Ia melanjutkan, di Indonesia, sudah bermunculan rumah sakit pemerintah yang bagus dari segi lokasi dan gedung, namun masih tertinggal dalam hal medical equipment. Padahal, peralatan medis berperan besar dalam memberikan pelayanan dan keakurasian hasil diagnosa kepada pasien.
“Misalnya saja alat X-ray dalam radiologi. Kalau alatnya jelek, hasilnya pun akan jelek. Apalagi, teknologi terus meningkat,” papar dia.
Salah satu keunggulan alat kesehatan Jepang dibandingkan buatan Eropa atau Amerika adalah harga. Dengan memperoleh hasil yang sama, rumah sakit di Indonesia dapat membeli produk alkes dengan harga yang lebih murah.
“Karena itu, salah satu rencana jangka panjang MoU ini adalah investasi. Kami berharap ada pihak dari Indonesia yang mau berinvestasi alat kesehatan dari Jepang di sini. Sehingga bisa menekan harga,” papar dia.
Tak hanya transfer pengetahuan
Kerja sama JMIC dengan IHC ini, sambung dia, murni kerja sama Business-to-Business (B2B). Sebelumnya, kerja sama kedua belah pihak telah berjalan sejak empat tahun lalu. Namun, itu lebih kepada transfer ilmu pengetahuan di bidang kesehetan dari pakar medis Jepang kepada tenaga medis Indonesia.
Hal tersebut pernah dirasakan oleh PT Pertamina Bina Media (Pertamedika), anak usaha PT Pertamina (Persero) di bidang fasilitas kesehatan dan sekolah kedokteran. Beberapa rumah sakit yang dikelola Pertamedika pernah menerima transfer ilmu pengetahuan mengenai liver implant dari profesor-profesor ahli penyakit dalam asal Jepang.

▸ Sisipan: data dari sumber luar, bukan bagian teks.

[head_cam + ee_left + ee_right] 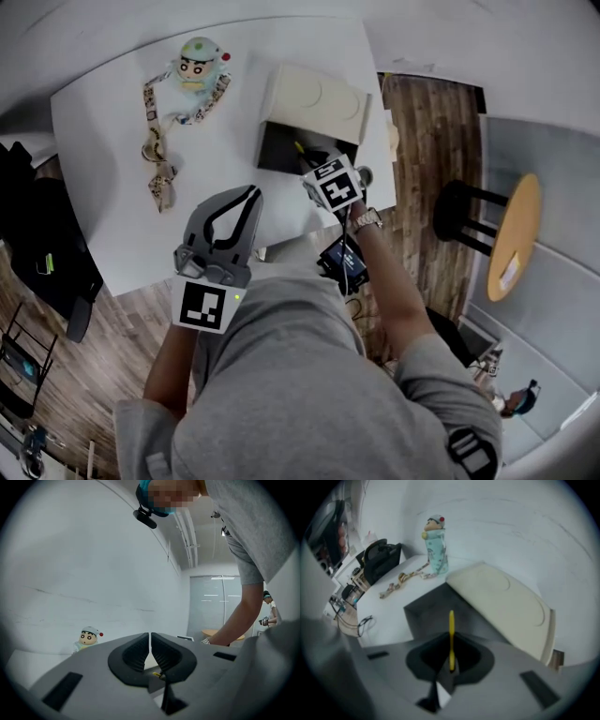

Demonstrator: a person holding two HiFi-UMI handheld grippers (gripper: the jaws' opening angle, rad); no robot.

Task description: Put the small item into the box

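Below the fingers, table [112, 141]: white.
Box [501, 602]: cream lid raised, dark inside open just ahead of the right fingers.
Left gripper [150, 641]: jaws pressed together, empty.
Right gripper [451, 665]: jaws clamped on the small item.
Doll [199, 66]: well beyond both fingertips.
Yellow strip [451, 634]: pinched between right fingers, tip before the box's opening.

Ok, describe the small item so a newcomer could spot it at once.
On the white table stands a box with a cream lid tilted open over a dark inside. The right gripper is at its opening, shut on the small item: a thin, straight yellow stick, unlike the plump pale toy figure and the patterned lanyard nearby.
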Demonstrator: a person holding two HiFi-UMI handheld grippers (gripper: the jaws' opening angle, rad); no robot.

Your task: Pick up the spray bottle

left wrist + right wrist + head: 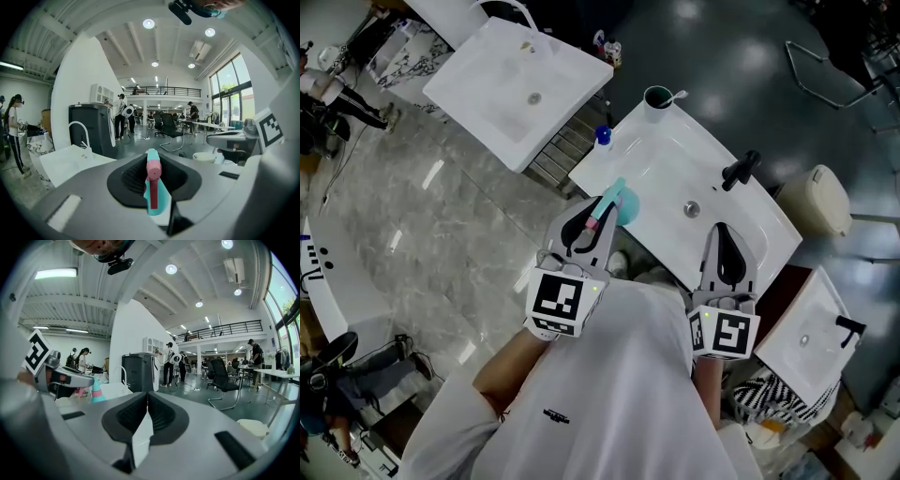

Menurut Presiden Direktur & CEO PT Pertamedika Dany Amrul Ichdan, selama ini, rumah sakit BUMN belum memiliki rumah sakit ikonik atau flagship hospital kelas internasional. Ia bilang, tantangan dalam menghasilkan flagship hospital itu adalah perbaikan infrastruktur. Salah satunya memiliki alat rumah sakit yang berkualitas dan berstandar global.
“Padahal, rumah sakit BUMN memiliki banyak aset yang idle, yang secara hitungan ekonomis, memiliki value hingga ratusan triliun,” papar Amrul.
Oleh sebab itu, lewat kerja sama dengan JMIC, IHC berharap apabila mitra Jepang tidak hanya menjadi pemasok alat kesehatan dan memberikan transfer knowledge. Melainkan, ia juga menjadi investor pembangunan fasilitas kesehatan bekerja sama dengan IHC.
“Kami mengharapkan dalam jangka panjang, ada perjanjian mengenai revenue sharing dari pengelolaan rumah sakit atau faskes yang dibentuk dari investasi bersama,” tegasnya.
Pada kenyataannya, rasio jumlah faskes terhadap jumlah penduduk di Indonesia masih amat rendah. Jepang dengan populasinya yang sebesar 127 juta jiwa memiliki 8.000 rumah sakit. Sementara Indonesia dengan jumlah penduduk dua kali lipat dari Jepang atau setara 250 juta jiwa hanya menaungi 2.000 rumah sakit.
“Tak heran, jumlah pasien Indonesia yang berobat ke Jepang itu tinggi dan selalu meningkat setiap tahun. Medical tourism yang dirasakan Jepang seharusnya bisa dinikmati di negeri sendiri,” tambah Dr. Slamet, Staf Ahli Bidang Teknologi Kesehatan dan Globalisasi Kementerian Kesehatan RI.